### Problem requirements
Nothing but the lines from the one with "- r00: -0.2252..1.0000" down to the one with "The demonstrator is" should be returned, exactly and with both ends included, from the material below.

### Information shown

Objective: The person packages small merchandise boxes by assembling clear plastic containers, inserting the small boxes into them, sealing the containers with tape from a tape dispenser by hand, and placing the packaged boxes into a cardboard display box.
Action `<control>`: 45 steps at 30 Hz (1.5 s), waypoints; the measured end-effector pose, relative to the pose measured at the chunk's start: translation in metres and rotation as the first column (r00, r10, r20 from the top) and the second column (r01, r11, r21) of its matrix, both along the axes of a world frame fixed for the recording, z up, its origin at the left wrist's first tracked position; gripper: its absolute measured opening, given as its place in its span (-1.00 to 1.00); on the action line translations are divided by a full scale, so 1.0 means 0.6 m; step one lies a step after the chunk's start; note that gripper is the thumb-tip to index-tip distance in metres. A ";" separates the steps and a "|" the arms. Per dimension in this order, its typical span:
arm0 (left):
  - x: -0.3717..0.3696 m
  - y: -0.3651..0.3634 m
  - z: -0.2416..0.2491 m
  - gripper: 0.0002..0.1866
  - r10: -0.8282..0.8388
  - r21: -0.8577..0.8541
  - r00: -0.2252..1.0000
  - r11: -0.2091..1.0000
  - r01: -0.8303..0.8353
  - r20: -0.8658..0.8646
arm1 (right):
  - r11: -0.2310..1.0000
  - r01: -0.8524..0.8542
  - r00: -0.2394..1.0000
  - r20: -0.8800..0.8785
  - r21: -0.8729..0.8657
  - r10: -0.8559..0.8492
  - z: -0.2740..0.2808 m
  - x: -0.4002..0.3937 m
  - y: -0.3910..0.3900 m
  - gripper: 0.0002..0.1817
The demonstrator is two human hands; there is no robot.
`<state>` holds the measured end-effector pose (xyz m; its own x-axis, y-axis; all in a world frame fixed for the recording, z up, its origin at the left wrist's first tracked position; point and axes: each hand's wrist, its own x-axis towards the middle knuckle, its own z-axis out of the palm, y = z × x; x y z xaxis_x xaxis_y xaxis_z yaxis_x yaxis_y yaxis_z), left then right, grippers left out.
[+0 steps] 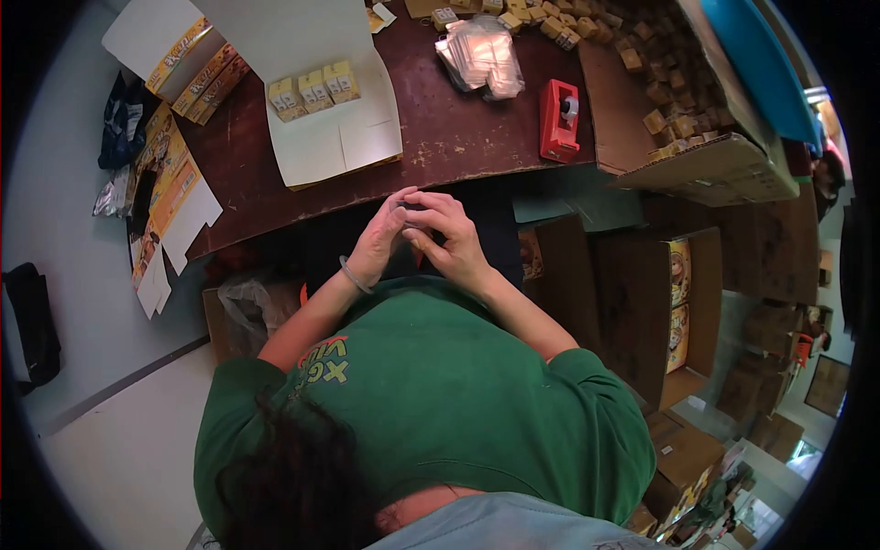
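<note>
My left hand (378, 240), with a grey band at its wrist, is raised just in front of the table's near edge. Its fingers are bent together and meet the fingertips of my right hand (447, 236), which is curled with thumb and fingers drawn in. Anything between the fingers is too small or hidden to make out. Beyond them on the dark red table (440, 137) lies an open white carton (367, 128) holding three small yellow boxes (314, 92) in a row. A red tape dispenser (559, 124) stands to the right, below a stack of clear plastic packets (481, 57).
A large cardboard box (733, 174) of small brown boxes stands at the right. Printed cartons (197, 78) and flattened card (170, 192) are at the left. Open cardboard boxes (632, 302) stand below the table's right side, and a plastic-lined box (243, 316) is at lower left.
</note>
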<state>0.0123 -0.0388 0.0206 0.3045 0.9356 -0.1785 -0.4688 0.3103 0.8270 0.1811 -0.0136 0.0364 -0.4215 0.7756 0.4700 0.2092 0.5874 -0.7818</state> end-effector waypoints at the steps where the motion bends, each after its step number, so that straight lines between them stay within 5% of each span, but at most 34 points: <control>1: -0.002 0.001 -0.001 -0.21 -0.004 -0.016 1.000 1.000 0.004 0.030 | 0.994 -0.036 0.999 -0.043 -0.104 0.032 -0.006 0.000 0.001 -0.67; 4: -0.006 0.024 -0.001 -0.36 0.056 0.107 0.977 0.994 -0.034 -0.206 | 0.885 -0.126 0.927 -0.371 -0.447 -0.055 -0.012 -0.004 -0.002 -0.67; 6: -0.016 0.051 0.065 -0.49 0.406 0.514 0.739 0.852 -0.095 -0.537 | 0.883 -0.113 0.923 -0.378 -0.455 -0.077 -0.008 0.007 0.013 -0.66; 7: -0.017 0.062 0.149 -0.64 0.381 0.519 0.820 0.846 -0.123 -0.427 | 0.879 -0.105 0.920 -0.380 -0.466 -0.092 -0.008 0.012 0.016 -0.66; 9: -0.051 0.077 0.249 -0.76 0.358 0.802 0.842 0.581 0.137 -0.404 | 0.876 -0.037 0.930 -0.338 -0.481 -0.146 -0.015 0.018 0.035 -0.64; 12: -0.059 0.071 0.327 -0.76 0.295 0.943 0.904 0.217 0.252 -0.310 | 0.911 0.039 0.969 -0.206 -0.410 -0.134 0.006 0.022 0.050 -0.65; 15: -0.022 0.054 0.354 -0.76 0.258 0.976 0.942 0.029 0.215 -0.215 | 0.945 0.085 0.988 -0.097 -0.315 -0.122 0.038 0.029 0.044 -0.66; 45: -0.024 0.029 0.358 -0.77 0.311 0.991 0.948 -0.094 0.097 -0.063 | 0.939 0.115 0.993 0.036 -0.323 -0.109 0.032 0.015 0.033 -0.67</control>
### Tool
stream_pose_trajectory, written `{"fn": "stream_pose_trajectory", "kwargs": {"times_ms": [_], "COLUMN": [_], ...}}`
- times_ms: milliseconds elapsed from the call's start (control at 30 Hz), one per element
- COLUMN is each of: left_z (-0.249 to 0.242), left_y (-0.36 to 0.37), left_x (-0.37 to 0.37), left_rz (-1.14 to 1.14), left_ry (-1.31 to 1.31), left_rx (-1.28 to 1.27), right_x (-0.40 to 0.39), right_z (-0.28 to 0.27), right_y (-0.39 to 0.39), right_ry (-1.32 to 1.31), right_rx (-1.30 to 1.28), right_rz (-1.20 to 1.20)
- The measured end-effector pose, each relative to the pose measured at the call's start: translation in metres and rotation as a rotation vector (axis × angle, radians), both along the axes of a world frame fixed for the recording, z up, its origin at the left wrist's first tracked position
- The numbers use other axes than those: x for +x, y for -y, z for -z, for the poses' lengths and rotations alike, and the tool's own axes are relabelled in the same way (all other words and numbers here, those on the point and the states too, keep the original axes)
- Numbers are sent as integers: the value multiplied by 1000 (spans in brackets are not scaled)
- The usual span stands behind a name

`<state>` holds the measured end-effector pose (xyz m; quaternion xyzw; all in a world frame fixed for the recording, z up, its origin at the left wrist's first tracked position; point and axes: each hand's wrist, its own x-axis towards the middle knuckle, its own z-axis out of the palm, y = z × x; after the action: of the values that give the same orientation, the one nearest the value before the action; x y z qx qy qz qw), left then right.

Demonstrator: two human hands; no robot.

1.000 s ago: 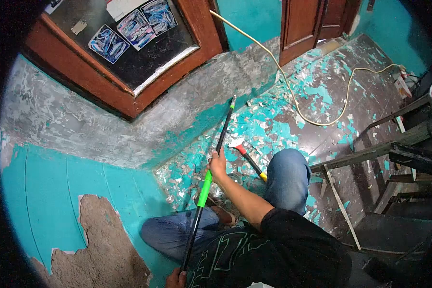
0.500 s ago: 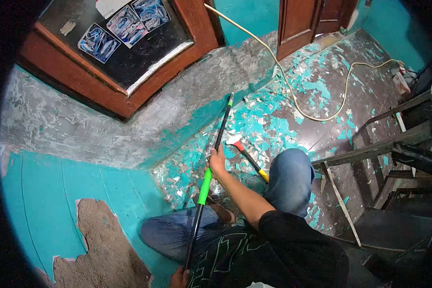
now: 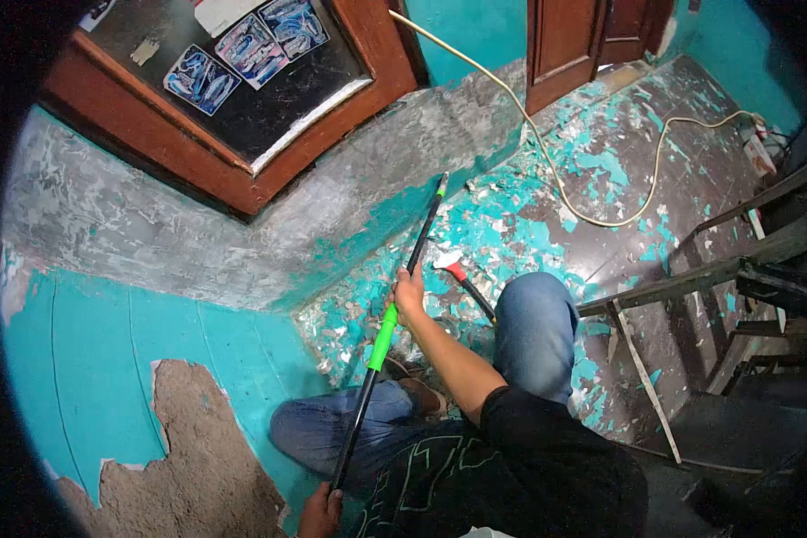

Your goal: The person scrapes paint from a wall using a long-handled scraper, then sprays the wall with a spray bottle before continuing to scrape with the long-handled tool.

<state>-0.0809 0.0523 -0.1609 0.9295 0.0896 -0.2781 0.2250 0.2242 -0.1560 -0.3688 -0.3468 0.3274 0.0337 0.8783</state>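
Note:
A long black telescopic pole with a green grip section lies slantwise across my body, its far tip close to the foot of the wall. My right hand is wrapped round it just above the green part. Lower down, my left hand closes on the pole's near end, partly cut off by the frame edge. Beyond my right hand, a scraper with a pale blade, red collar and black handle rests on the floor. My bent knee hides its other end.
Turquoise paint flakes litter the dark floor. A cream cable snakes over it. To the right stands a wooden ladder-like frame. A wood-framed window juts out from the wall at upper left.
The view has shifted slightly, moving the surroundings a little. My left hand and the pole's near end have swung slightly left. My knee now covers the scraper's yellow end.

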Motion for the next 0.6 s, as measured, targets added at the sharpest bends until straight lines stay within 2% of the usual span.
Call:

### Output of the task
  - r00: -0.2252..1.0000
  - r11: -0.2091..1.0000
  - r01: -0.8303..0.8353
  - r20: -0.8658..0.8646
arm1 (right):
  - r11: -0.2310..1.0000
  - r01: -0.8524..0.8542
  - r00: -0.2394..1.0000
  - r20: -0.8800..0.8785
  - r21: -0.8729..0.8657
  - r10: -0.8559..0.8492
  - z: -0.2740..0.2808 m
  - x: -0.4002..0.3937 m
  - y: -0.3910..0.3900 m
  - gripper: 0.0002..0.1817
The demonstrator is two human hands; there is no robot.

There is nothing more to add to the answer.